▶ [WHAT THE TASK REQUIRES]
Set down all of the data again, character for character.

▶ [INFORMATION PROVIDED]
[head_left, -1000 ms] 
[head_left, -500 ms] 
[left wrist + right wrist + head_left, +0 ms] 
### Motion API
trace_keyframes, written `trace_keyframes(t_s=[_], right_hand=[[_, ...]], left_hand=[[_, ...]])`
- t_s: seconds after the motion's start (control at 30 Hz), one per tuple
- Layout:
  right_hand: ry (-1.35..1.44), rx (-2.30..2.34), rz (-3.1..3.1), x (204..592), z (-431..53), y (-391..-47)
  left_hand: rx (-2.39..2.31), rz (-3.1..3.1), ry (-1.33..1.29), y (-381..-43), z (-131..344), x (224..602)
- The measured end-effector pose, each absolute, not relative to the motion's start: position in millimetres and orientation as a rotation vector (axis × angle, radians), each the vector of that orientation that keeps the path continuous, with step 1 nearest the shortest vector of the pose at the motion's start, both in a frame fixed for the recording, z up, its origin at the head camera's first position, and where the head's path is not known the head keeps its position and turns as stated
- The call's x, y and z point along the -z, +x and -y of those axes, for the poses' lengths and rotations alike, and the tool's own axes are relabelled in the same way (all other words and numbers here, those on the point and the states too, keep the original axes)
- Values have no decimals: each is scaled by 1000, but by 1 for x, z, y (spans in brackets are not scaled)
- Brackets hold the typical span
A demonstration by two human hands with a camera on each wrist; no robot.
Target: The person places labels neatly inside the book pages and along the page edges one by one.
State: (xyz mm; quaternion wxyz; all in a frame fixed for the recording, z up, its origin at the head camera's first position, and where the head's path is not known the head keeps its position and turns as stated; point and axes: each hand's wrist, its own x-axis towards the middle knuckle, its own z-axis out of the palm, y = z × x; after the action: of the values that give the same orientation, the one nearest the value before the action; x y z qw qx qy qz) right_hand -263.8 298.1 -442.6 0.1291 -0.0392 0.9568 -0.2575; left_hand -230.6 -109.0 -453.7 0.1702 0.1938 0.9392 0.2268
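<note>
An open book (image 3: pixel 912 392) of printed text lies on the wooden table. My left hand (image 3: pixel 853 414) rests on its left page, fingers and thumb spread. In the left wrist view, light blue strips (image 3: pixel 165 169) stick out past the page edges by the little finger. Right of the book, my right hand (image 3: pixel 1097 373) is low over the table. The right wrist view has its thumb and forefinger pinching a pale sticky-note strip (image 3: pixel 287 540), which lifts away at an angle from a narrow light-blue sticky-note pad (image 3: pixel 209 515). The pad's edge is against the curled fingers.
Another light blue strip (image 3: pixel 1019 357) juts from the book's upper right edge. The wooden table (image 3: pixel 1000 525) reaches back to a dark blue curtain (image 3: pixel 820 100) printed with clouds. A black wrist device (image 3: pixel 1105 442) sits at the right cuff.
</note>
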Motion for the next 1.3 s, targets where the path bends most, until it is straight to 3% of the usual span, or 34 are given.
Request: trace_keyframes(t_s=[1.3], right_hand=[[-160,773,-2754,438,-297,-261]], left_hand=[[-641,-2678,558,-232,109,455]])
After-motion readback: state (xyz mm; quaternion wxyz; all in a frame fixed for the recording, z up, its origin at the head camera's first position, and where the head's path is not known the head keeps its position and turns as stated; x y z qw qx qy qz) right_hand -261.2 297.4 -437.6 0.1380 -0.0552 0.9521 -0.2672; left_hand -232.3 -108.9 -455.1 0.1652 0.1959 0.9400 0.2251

▶ [SOLUTION FOR THIS TASK]
[head_left, -1000 ms] 
[head_left, -500 ms] 
[left wrist + right wrist + head_left, +0 ms] 
### Motion API
trace_keyframes, written `trace_keyframes(t_s=[_], right_hand=[[_, ...]], left_hand=[[_, ...]])`
- t_s: seconds after the motion's start (control at 30 Hz), one per tuple
- Layout:
  right_hand: ry (-1.35..1.44), rx (-2.30..2.34), rz (-3.1..3.1), x (204..592), z (-431..53), y (-391..-47)
  left_hand: rx (-2.39..2.31), rz (-3.1..3.1), ry (-1.33..1.29), y (-381..-43), z (-131..344), x (224..602)
- The measured end-effector pose, each absolute, not relative to the motion's start: position in millimetres and orientation as a rotation vector (axis × angle, radians), each the vector of that orientation that keeps the path continuous, with step 1 nearest the shortest vector of the pose at the motion's start, both in a frame fixed for the recording, z up, its origin at the head camera's first position, and where the head's path is not known the head keeps its position and turns as stated
- The call's x, y and z point along the -z, +x and -y of those axes, for the poses' lengths and rotations alike, and the tool's own axes are relabelled in the same way (all other words and numbers here, those on the point and the states too, keep the original axes)
- Values have no decimals: each is scaled by 1000, but by 1 for x, z, y (spans in brackets are not scaled)
- Brackets hold the typical span
A demonstration by two human hands with a camera on each wrist; no robot.
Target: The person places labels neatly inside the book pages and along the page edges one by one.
State: (xyz mm; quaternion wxyz; all in a frame fixed for the recording, z up, its origin at the head camera's first position, and where the head's path is not known the head keeps its position and turns as stated; point and axes: each hand's wrist, its own x-axis towards the middle knuckle, its own z-axis out of the palm, y = z × x; after the action: of the values that give the same orientation, the one nearest the value before the action; x y z qw qx qy qz) right_hand -263.8 298.1 -442.6 0.1291 -0.0392 0.9568 -0.2575; left_hand -230.6 -109.0 -453.7 0.1702 0.1938 0.9392 0.2268
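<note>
An open book (image 3: pixel 912 392) of printed text lies on the wooden table. My left hand (image 3: pixel 853 414) rests on its left page, fingers and thumb spread. In the left wrist view, light blue strips (image 3: pixel 165 169) stick out past the page edges by the little finger. Right of the book, my right hand (image 3: pixel 1097 373) is low over the table. The right wrist view has its thumb and forefinger pinching a pale sticky-note strip (image 3: pixel 287 540), which lifts away at an angle from a narrow light-blue sticky-note pad (image 3: pixel 209 515). The pad's edge is against the curled fingers.
Another light blue strip (image 3: pixel 1019 357) juts from the book's upper right edge. The wooden table (image 3: pixel 1000 525) reaches back to a dark blue curtain (image 3: pixel 820 100) printed with clouds. A black wrist device (image 3: pixel 1105 442) sits at the right cuff.
</note>
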Motion for the next 1.3 s, targets where the path bends most, until it is straight to 3% of the usual span, or 34 are given.
Request: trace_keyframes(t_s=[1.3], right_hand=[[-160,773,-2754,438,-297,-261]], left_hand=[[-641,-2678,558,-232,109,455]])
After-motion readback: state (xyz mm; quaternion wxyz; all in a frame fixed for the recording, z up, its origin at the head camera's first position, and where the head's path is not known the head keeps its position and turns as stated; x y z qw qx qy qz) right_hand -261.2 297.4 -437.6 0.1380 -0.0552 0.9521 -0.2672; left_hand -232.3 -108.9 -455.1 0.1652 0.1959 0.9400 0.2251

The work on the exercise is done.